▶ WORK INSTRUCTION: Some of the lines below need repeating. Reproduce exactly those between the lines holding "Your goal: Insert" and "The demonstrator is", inclusive.

══ SOURCE INFORMATION

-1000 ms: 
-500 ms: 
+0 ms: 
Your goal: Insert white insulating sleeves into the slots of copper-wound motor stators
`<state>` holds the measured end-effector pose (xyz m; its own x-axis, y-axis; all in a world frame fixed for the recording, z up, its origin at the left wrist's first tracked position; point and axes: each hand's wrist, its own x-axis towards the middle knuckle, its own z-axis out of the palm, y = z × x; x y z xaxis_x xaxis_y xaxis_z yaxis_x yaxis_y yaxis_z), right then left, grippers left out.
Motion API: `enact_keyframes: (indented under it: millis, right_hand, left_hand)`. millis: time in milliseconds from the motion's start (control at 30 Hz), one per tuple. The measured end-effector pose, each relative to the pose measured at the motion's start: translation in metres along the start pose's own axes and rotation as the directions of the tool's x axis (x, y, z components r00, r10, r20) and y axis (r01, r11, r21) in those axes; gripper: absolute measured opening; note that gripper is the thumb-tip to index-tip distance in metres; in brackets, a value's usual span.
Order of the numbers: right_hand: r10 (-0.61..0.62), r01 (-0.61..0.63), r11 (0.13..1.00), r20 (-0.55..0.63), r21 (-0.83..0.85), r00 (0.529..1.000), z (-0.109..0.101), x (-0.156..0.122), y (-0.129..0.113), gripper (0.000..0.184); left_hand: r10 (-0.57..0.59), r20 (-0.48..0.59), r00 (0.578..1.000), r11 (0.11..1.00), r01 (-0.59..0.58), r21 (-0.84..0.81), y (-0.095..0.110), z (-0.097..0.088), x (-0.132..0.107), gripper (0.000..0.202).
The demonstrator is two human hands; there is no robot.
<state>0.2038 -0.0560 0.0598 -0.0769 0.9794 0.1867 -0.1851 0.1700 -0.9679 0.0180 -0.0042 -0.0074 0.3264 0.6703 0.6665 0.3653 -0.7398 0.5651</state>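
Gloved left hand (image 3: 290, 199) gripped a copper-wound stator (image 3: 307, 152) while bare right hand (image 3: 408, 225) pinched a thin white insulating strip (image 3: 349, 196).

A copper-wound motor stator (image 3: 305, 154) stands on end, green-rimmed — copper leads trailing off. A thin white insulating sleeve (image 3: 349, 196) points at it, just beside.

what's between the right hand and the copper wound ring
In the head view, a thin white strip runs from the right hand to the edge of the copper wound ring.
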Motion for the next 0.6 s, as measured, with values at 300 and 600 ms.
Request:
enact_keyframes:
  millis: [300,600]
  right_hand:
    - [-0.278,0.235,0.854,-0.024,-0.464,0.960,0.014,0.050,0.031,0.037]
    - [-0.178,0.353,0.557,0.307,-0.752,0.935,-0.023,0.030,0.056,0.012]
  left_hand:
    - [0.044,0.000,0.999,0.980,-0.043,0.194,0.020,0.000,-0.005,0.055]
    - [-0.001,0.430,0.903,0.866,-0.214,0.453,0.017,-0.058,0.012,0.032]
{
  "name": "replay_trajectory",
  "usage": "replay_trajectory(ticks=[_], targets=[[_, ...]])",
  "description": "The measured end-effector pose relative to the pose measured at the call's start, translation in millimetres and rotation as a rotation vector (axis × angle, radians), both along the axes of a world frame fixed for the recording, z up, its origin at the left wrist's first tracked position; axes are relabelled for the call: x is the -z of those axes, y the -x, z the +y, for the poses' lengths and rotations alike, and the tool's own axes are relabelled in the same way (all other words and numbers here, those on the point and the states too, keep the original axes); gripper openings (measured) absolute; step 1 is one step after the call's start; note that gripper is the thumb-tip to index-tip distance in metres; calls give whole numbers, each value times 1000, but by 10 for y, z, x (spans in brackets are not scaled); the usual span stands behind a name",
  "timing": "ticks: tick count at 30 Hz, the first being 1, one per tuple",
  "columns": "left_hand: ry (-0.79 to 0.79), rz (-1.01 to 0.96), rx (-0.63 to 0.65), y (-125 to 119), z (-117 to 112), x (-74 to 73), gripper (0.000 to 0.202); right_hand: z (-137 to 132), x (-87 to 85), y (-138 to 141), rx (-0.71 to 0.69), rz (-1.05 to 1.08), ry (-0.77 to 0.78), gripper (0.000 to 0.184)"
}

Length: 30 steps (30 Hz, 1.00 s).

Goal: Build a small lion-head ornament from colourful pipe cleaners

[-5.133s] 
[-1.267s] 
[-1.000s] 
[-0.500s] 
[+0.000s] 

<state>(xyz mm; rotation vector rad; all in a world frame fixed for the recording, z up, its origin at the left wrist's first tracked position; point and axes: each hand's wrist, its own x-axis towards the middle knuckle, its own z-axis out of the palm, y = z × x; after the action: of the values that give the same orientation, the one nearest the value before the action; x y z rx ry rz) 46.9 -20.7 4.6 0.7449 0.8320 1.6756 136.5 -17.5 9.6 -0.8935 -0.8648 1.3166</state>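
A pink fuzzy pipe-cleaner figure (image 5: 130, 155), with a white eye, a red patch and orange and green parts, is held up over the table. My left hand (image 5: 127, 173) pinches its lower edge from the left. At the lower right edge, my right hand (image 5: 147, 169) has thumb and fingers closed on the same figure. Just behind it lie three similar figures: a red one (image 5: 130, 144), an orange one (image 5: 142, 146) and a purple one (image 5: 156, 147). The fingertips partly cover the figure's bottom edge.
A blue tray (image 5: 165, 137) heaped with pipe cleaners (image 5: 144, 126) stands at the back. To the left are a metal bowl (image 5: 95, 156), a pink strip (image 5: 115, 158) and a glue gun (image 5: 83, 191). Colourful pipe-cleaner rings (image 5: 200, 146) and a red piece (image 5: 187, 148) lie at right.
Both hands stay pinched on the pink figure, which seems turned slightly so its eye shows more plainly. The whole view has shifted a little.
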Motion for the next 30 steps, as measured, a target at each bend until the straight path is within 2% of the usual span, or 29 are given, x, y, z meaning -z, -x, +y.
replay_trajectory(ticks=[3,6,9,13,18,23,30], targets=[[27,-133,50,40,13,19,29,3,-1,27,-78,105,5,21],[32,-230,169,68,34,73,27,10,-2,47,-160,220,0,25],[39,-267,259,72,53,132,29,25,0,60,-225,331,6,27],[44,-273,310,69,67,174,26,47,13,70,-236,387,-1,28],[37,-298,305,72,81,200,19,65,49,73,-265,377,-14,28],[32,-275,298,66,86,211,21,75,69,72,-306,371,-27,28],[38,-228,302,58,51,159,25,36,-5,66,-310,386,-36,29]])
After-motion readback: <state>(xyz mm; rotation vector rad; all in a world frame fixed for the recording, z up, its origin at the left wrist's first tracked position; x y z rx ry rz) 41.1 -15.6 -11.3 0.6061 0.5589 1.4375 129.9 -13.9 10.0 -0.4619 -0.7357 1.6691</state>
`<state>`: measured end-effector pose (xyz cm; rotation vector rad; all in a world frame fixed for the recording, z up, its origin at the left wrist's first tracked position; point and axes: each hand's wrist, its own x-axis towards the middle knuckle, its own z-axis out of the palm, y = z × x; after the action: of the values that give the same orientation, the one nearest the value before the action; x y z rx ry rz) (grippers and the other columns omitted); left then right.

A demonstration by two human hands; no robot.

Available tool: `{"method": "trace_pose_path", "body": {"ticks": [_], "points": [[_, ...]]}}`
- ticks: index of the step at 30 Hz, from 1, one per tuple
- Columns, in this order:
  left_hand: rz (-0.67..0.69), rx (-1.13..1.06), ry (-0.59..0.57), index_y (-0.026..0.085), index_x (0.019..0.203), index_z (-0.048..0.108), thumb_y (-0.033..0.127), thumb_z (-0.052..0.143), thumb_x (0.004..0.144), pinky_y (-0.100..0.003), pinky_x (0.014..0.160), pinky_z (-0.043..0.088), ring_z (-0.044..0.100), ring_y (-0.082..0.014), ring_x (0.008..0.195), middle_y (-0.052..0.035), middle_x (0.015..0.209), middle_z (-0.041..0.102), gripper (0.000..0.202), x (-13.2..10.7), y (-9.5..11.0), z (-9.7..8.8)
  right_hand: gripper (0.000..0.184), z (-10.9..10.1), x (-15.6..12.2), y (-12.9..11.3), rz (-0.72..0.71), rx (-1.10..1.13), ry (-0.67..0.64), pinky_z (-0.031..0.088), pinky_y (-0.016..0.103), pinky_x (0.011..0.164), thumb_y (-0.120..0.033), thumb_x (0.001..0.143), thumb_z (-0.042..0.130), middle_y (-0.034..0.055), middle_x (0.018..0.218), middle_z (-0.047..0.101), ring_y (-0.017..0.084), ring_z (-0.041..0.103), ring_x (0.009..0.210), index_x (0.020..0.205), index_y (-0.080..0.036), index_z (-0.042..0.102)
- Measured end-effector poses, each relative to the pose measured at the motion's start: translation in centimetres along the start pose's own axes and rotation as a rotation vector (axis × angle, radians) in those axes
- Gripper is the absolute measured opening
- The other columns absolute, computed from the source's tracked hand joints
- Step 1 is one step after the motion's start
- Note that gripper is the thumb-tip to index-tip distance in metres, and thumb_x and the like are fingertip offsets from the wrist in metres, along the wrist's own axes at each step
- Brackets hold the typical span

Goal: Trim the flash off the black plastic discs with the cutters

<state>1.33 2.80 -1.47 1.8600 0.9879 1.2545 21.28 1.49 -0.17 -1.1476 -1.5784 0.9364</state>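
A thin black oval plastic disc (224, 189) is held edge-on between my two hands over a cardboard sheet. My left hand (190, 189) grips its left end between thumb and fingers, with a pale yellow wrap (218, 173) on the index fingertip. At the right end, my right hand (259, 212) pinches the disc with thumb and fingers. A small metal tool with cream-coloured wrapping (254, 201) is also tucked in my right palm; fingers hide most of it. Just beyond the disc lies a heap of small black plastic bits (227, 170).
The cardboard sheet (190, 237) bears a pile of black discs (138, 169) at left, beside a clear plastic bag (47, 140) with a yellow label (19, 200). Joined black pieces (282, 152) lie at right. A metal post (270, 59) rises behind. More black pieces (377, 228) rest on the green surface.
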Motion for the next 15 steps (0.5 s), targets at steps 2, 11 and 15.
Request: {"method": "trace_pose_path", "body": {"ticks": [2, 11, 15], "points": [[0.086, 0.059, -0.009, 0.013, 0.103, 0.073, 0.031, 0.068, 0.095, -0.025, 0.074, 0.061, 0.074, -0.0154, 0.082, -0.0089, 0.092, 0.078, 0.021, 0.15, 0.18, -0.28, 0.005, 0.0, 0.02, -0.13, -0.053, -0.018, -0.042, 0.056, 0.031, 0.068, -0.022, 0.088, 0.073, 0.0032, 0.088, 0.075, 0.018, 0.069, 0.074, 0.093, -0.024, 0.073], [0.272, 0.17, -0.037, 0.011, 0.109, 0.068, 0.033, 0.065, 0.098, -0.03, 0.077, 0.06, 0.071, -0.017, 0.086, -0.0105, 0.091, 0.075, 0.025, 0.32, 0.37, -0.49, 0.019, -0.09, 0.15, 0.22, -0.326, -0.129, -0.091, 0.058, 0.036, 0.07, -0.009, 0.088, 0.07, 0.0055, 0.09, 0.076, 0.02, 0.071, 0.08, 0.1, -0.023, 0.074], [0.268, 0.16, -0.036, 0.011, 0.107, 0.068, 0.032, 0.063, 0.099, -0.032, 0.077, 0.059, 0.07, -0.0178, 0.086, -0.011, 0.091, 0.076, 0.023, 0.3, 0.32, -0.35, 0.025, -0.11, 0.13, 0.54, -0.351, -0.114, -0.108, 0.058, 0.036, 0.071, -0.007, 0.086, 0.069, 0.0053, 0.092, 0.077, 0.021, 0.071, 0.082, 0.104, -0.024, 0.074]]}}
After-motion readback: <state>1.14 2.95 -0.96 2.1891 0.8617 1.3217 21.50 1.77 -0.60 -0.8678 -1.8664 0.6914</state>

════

▶ OUTPUT OF THE EXERCISE:
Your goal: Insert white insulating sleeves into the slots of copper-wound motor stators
`<state>` holds the measured end-effector pose (xyz m; its own x-axis, y-axis; all in a world frame fixed for the recording, z up, its origin at the left wrist's first tracked position; point and axes: each hand's wrist, its own x-axis towards the middle knuckle, its own z-axis out of the palm, y = z × x; x y z xaxis_x xaxis_y xaxis_z yaxis_x yaxis_y yaxis_z), right then left, grippers left out.
Motion API: `enact_keyframes: (indented under it: millis, right_hand, left_hand)`. millis: time in milliseconds from the motion's start (control at 30 Hz), one per tuple. The measured end-effector pose, each relative to the pose measured at the motion's start: translation in metres along the start pose's own axes and rotation as the directions of the tool's x axis (x, y, z components r00, r10, r20) and y axis (r01, r11, r21) in those axes; gripper: absolute measured opening; note that gripper is the thumb-tip to index-tip distance in metres; in brackets, a value's usual span.
Order of the numbers: right_hand: r10 (-0.61..0.62), r01 (-0.61..0.63), r11 (0.13..1.00), r20 (-0.55..0.63), r21 (-0.83..0.85), r00 (0.529..1.000), z (-0.109..0.101), x (-0.156..0.122), y (-0.129..0.113), gripper (0.000..0.184); left_hand: r10 (-0.57..0.59), r20 (-0.48..0.59), r00 (0.578..1.000), r11 (0.11..1.00), r01 (-0.59..0.58), r21 (-0.84..0.81), y (-0.095..0.110), z (-0.097..0.088), x (-0.132..0.107), gripper (0.000..0.202).
The demonstrator is two human hands; there is no robot.

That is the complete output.